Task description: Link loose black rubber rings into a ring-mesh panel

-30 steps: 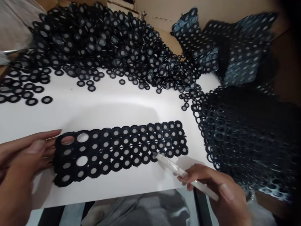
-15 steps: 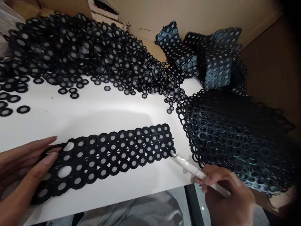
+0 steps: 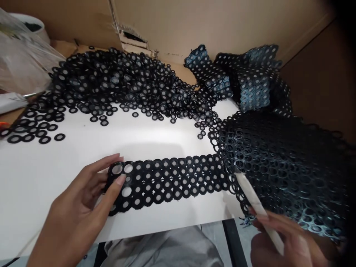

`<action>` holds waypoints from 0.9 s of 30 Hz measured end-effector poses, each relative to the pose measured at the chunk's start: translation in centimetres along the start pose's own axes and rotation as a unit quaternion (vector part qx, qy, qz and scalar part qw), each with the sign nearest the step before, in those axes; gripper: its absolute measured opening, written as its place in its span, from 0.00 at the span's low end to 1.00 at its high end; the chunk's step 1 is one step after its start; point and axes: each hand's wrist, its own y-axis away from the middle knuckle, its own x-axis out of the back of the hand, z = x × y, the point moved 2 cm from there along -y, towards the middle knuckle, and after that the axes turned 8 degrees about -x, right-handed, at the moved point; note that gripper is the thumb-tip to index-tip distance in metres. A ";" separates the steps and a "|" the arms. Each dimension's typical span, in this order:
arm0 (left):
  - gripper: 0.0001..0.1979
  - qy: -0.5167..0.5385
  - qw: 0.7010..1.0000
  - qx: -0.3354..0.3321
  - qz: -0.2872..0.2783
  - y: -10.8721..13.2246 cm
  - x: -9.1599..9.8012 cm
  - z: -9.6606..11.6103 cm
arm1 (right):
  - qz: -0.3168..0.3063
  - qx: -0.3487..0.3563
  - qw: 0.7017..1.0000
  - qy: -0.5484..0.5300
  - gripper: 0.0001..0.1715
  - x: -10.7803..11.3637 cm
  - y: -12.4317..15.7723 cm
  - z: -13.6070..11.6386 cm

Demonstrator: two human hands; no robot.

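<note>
A flat black strip of joined rings (image 3: 178, 181) lies on the white tabletop. Most of its holes show pale centres, while a few near the left end look larger and open. My left hand (image 3: 80, 204) grips that end, thumb on top and fingers at the far side and beneath. In my right hand (image 3: 286, 237) is a slim white stick-like tool (image 3: 251, 198), its exact kind unclear. The tool's tip is over the near-left part of a thick stack of black ring sheets (image 3: 283, 159), just beyond the strip's right end.
A large heap of loose black rings (image 3: 119, 78) spreads along the back, with several scattered at left. Folded ring strips (image 3: 254, 81) sit at the back right by a cardboard wall (image 3: 222, 26). Clear plastic (image 3: 25, 55) and a white tub (image 3: 30, 22) are at back left.
The strip and my left hand have shifted right, bringing the strip's end against the stack. The tool tip has left the strip's right corner and moved right over the stack. The view has shifted.
</note>
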 end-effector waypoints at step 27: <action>0.21 0.042 0.997 -0.032 -0.060 -1.5 -1.5 1.7 | -0.438 -0.067 0.880 -0.169 0.15 -15.2 -2.2 -6.8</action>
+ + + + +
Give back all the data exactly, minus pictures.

ANSWER BELOW:
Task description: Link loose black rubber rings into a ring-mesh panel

-30 steps: 
-15 steps: 
+0 steps: 

`<action>` holds waypoints from 0.9 s of 30 Hz measured end-effector poses, each relative to the pose measured at the chunk's start: translation in centimetres along the start pose's own axes and rotation as a unit quaternion (vector part qx, qy, qz and scalar part qw), each with the sign nearest the step before, in those axes; gripper: its absolute measured opening, written as its place in its span, from 0.00 at the span's low end to 1.00 at its high end; the chunk's step 1 is one step after its start; point and axes: each hand's wrist, its own y-axis away from the middle knuckle, its own x-axis out of the back of the hand, z = x × y, the point moved 2 cm from there along -y, towards the middle knuckle, and after that the axes turned 8 degrees about -x, right-handed, at the moved point; note that gripper is the thumb-tip to index-tip distance in metres. A ";" separates the steps and a "|" the arms. Each dimension's typical span, in this order:
arm0 (left):
  - gripper: 0.0001..0.1979
  - qy: -0.5167..0.5385
  - qw: 0.7010..1.0000
  - qx: -0.3354..0.3321
  - qz: -0.2872..0.2783
  - y: -10.8721..13.2246 cm
  - x: -9.1599..9.8012 cm
  - z: -9.6606..11.6103 cm
arm1 (right):
  - qz: -0.3168..0.3063
  - qx: -0.3487..0.3563
  - qw: 0.7017..1.0000
  - qy: -0.5484..0.5300
  - gripper: 0.0001..0.1715
  - x: -10.7803..11.3637 cm
  - y: -12.4317..15.7723 cm
  - z: -13.6070..11.6386 cm

Demonstrator: two human hands; no robot.

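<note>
A flat black strip of joined rings (image 3: 178, 181) lies on the white tabletop. Most of its holes show pale centres, while a few near the left end look larger and open. My left hand (image 3: 80, 204) grips that end, thumb on top and fingers at the far side and beneath. In my right hand (image 3: 286, 237) is a slim white stick-like tool (image 3: 251, 198), its exact kind unclear. The tool's tip is over the near-left part of a thick stack of black ring sheets (image 3: 283, 159), just beyond the strip's right end.
A large heap of loose black rings (image 3: 119, 78) spreads along the back, with several scattered at left. Folded ring strips (image 3: 254, 81) sit at the back right by a cardboard wall (image 3: 222, 26). Clear plastic (image 3: 25, 55) and a white tub (image 3: 30, 22) are at back left.
The strip and my left hand have shifted right, bringing the strip's end against the stack. The tool tip has left the strip's right corner and moved right over the stack. The view has shifted.
</note>
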 end-effector waypoints at step 27: <action>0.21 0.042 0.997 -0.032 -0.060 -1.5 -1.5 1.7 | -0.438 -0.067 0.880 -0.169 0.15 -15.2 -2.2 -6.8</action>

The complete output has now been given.